==== Dataset records ====

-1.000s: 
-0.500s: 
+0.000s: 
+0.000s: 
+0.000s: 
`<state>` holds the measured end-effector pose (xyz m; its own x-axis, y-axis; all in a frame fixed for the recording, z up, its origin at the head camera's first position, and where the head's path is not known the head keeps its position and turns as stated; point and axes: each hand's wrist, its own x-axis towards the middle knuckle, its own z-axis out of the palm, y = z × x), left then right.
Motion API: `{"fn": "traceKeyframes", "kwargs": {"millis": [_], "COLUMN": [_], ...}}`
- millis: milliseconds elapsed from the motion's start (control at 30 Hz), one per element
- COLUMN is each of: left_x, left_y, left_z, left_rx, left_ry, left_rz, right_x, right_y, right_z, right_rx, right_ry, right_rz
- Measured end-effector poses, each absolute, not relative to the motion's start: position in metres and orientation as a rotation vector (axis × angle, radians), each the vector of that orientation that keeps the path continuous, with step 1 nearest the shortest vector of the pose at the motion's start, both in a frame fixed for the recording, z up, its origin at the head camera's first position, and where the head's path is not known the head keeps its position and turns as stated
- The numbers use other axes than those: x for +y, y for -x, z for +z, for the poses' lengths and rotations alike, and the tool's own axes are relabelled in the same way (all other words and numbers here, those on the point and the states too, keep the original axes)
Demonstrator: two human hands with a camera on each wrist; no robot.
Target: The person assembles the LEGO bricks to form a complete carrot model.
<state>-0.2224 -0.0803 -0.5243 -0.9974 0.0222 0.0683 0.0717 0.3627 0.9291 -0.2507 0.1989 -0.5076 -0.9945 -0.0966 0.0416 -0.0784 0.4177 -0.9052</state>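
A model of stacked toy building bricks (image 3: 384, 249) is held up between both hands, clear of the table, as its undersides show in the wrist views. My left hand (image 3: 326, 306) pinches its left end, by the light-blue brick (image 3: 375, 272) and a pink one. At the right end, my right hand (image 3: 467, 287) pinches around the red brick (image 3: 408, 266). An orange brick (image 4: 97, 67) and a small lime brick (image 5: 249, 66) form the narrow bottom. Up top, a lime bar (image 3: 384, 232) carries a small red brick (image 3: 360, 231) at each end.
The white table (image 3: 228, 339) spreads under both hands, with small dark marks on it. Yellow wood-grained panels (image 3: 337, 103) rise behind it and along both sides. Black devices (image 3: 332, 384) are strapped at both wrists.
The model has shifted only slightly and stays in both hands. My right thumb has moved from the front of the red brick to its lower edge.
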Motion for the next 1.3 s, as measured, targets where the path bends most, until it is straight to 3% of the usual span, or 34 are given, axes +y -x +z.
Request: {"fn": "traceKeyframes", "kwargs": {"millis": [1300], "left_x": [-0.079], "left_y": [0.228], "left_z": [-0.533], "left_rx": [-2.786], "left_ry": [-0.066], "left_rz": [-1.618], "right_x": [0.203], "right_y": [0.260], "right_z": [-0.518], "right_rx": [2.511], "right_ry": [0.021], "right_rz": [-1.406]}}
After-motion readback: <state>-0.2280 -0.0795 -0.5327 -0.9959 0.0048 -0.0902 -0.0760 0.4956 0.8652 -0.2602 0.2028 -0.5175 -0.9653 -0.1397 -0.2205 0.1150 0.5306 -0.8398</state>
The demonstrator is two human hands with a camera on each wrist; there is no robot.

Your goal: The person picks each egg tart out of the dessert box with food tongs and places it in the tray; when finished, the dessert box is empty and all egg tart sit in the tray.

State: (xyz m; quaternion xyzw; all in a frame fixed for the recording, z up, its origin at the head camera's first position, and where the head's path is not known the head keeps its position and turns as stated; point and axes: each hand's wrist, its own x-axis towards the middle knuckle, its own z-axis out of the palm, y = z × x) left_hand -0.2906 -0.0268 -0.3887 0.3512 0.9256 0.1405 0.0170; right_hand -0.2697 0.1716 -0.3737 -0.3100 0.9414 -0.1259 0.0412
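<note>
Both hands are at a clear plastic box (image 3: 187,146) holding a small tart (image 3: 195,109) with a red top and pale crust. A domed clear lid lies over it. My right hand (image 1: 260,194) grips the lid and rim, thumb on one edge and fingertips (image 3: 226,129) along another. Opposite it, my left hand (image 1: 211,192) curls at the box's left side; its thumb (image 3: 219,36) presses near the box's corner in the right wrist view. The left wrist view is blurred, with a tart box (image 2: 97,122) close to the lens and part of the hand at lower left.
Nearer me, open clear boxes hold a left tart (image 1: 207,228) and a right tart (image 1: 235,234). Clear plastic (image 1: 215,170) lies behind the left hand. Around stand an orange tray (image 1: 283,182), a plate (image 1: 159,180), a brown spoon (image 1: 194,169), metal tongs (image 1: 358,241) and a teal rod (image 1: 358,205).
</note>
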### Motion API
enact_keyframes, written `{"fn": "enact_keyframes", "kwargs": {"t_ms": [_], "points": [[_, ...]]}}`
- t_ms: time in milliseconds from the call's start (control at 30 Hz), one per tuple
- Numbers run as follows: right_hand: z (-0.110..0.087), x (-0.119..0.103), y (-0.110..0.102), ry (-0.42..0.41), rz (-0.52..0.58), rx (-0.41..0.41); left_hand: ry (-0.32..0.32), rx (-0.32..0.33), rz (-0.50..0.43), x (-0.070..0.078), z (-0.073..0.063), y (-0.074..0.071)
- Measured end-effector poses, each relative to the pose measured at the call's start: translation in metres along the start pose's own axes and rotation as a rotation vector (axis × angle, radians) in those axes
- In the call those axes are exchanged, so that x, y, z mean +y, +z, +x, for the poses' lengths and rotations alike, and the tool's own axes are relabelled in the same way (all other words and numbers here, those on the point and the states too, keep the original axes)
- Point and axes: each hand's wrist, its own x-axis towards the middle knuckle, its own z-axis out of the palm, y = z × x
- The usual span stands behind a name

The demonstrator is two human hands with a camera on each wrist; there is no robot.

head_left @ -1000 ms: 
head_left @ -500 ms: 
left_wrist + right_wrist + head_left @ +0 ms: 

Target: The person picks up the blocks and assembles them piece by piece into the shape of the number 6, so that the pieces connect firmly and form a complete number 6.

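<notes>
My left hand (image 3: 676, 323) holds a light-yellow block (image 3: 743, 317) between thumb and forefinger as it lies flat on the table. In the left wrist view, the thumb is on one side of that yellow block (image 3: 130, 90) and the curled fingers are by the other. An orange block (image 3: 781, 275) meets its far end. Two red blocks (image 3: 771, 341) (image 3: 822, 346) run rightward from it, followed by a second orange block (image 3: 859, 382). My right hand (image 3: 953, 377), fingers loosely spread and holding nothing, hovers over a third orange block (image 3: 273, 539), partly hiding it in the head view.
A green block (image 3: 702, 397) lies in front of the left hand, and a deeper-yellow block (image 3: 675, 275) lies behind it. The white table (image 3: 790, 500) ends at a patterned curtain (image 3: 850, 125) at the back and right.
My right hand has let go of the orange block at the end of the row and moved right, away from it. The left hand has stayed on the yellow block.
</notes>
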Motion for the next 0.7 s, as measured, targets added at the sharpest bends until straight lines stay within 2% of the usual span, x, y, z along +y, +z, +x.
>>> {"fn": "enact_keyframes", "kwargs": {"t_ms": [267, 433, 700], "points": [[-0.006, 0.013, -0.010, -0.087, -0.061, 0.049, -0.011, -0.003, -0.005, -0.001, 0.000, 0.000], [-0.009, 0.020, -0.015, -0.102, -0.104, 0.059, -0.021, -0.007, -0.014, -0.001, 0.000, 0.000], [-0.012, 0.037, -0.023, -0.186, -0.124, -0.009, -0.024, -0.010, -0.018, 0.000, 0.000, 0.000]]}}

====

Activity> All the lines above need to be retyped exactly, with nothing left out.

Solution for this problem>
-1.000s: 
-0.500s: 
+0.000s: 
+0.000s: 
+0.000s: 
`<state>` holds the measured end-effector pose (xyz m; its own x-axis, y-axis; all in a frame fixed for the recording, z up, its origin at the head camera's first position, and where the head's path is not known the head keeps its position and turns as stated; point and axes: each hand's wrist, its own x-axis towards the middle knuckle, its own z-axis out of the palm, y = z × x), left then right.
Motion API: `{"fn": "traceKeyframes", "kwargs": {"millis": [_], "COLUMN": [_], ...}}`
- millis: milliseconds elapsed from the motion's start (control at 30 Hz), one per element
- COLUMN is each of: left_x, left_y, left_z, left_rx, left_ry, left_rz, right_x, right_y, right_z, right_rx, right_ry, right_rz
- Measured end-effector poses, each absolute, not relative to the motion's start: position in metres and orientation as a rotation vector (axis × angle, radians), each the vector of that orientation that keeps the path continuous, with step 1 nearest the shortest vector of the pose at the motion's start, both in a frame fixed for the recording, z up, its origin at the head camera's first position, and where the head's path is not known the head keeps its position and turns as stated
- The numbers use other axes than those: x for +y, y for -x, z for +z, for the poses' lengths and rotations alike, and the tool's own axes are relabelled in the same way (all other words and numbers here, those on the point and the states too, keep the original axes)
Demonstrator: two human hands with a camera on each wrist; no robot.
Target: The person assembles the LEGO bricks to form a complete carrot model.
<state>-0.2224 -0.0803 -0.5243 -0.9974 0.0222 0.0683 0.0717 0.3627 0.9291 -0.2507 0.1989 -0.5076 -0.9945 -0.0966 0.0416 -0.0784 0.4177 -0.9052</state>
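A model of stacked toy building bricks (image 3: 384, 249) is held up between both hands, clear of the table, as its undersides show in the wrist views. My left hand (image 3: 326, 306) pinches its left end, by the light-blue brick (image 3: 375, 272) and a pink one. At the right end, my right hand (image 3: 467, 287) pinches around the red brick (image 3: 408, 266). An orange brick (image 4: 97, 67) and a small lime brick (image 5: 249, 66) form the narrow bottom. Up top, a lime bar (image 3: 384, 232) carries a small red brick (image 3: 360, 231) at each end.
The white table (image 3: 228, 339) spreads under both hands, with small dark marks on it. Yellow wood-grained panels (image 3: 337, 103) rise behind it and along both sides. Black devices (image 3: 332, 384) are strapped at both wrists.
The model has shifted only slightly and stays in both hands. My right thumb has moved from the front of the red brick to its lower edge.
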Motion for the next 1.3 s, as measured, targets where the path bends most, until it is straight to 3% of the usual span, or 34 are given, axes +y -x +z.
Request: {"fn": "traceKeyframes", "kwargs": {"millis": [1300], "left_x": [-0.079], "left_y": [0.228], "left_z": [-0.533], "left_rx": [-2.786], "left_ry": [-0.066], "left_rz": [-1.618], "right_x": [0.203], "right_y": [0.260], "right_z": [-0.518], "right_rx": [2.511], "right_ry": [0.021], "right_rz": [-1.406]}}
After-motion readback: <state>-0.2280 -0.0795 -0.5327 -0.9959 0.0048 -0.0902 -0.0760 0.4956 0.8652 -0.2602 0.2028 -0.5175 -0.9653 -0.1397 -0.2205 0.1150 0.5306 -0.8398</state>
The demonstrator is two human hands with a camera on each wrist; there is no robot.

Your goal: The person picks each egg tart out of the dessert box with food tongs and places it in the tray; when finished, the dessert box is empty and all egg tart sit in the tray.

State: (xyz m; quaternion xyzw; all in a frame fixed for the recording, z up, its origin at the head camera's first position, and where the head's path is not known the head keeps its position and turns as stated; point and axes: each hand's wrist, its own x-axis towards the middle knuckle, its own z-axis out of the palm, y = z × x) left_hand -0.2906 -0.0268 -0.3887 0.3512 0.9256 0.1405 0.0170; right_hand -0.2697 0.1716 -0.3737 -0.3100 0.9414 -0.1259 0.0412
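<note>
Both hands are at a clear plastic box (image 3: 187,146) holding a small tart (image 3: 195,109) with a red top and pale crust. A domed clear lid lies over it. My right hand (image 1: 260,194) grips the lid and rim, thumb on one edge and fingertips (image 3: 226,129) along another. Opposite it, my left hand (image 1: 211,192) curls at the box's left side; its thumb (image 3: 219,36) presses near the box's corner in the right wrist view. The left wrist view is blurred, with a tart box (image 2: 97,122) close to the lens and part of the hand at lower left.
Nearer me, open clear boxes hold a left tart (image 1: 207,228) and a right tart (image 1: 235,234). Clear plastic (image 1: 215,170) lies behind the left hand. Around stand an orange tray (image 1: 283,182), a plate (image 1: 159,180), a brown spoon (image 1: 194,169), metal tongs (image 1: 358,241) and a teal rod (image 1: 358,205).
</note>
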### Motion API
enact_keyframes, written `{"fn": "enact_keyframes", "kwargs": {"t_ms": [_], "points": [[_, ...]]}}`
- t_ms: time in milliseconds from the call's start (control at 30 Hz), one per tuple
- Numbers run as follows: right_hand: z (-0.110..0.087), x (-0.119..0.103), y (-0.110..0.102), ry (-0.42..0.41), rz (-0.52..0.58), rx (-0.41..0.41); left_hand: ry (-0.32..0.32), rx (-0.32..0.33), rz (-0.50..0.43), x (-0.070..0.078), z (-0.073..0.063), y (-0.074..0.071)
- Measured end-effector poses, each relative to the pose measured at the call's start: translation in metres along the start pose's own axes and rotation as a rotation vector (axis × angle, radians) in those axes
- In the call those axes are exchanged, so that x, y, z mean +y, +z, +x, for the poses' lengths and rotations alike, and the tool's own axes are relabelled in the same way (all other words and numbers here, those on the point and the states too, keep the original axes)
- Point and axes: each hand's wrist, its own x-axis towards the middle knuckle, its own z-axis out of the palm, y = z × x
- The usual span stands behind a name

The demonstrator is two human hands with a camera on each wrist; there is no robot.

head_left @ -1000 ms: 
head_left @ -500 ms: 
left_wrist + right_wrist + head_left @ +0 ms: 

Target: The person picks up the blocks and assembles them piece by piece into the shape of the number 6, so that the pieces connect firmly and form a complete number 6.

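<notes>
My left hand (image 3: 676, 323) holds a light-yellow block (image 3: 743, 317) between thumb and forefinger as it lies flat on the table. In the left wrist view, the thumb is on one side of that yellow block (image 3: 130, 90) and the curled fingers are by the other. An orange block (image 3: 781, 275) meets its far end. Two red blocks (image 3: 771, 341) (image 3: 822, 346) run rightward from it, followed by a second orange block (image 3: 859, 382). My right hand (image 3: 953, 377), fingers loosely spread and holding nothing, hovers over a third orange block (image 3: 273, 539), partly hiding it in the head view.
A green block (image 3: 702, 397) lies in front of the left hand, and a deeper-yellow block (image 3: 675, 275) lies behind it. The white table (image 3: 790, 500) ends at a patterned curtain (image 3: 850, 125) at the back and right.
My right hand has let go of the orange block at the end of the row and moved right, away from it. The left hand has stayed on the yellow block.
</notes>
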Motion for the next 0.7 s, as measured, targets added at the sharpest bends until straight lines stay within 2% of the usual span, x, y, z along +y, +z, +x.
>>> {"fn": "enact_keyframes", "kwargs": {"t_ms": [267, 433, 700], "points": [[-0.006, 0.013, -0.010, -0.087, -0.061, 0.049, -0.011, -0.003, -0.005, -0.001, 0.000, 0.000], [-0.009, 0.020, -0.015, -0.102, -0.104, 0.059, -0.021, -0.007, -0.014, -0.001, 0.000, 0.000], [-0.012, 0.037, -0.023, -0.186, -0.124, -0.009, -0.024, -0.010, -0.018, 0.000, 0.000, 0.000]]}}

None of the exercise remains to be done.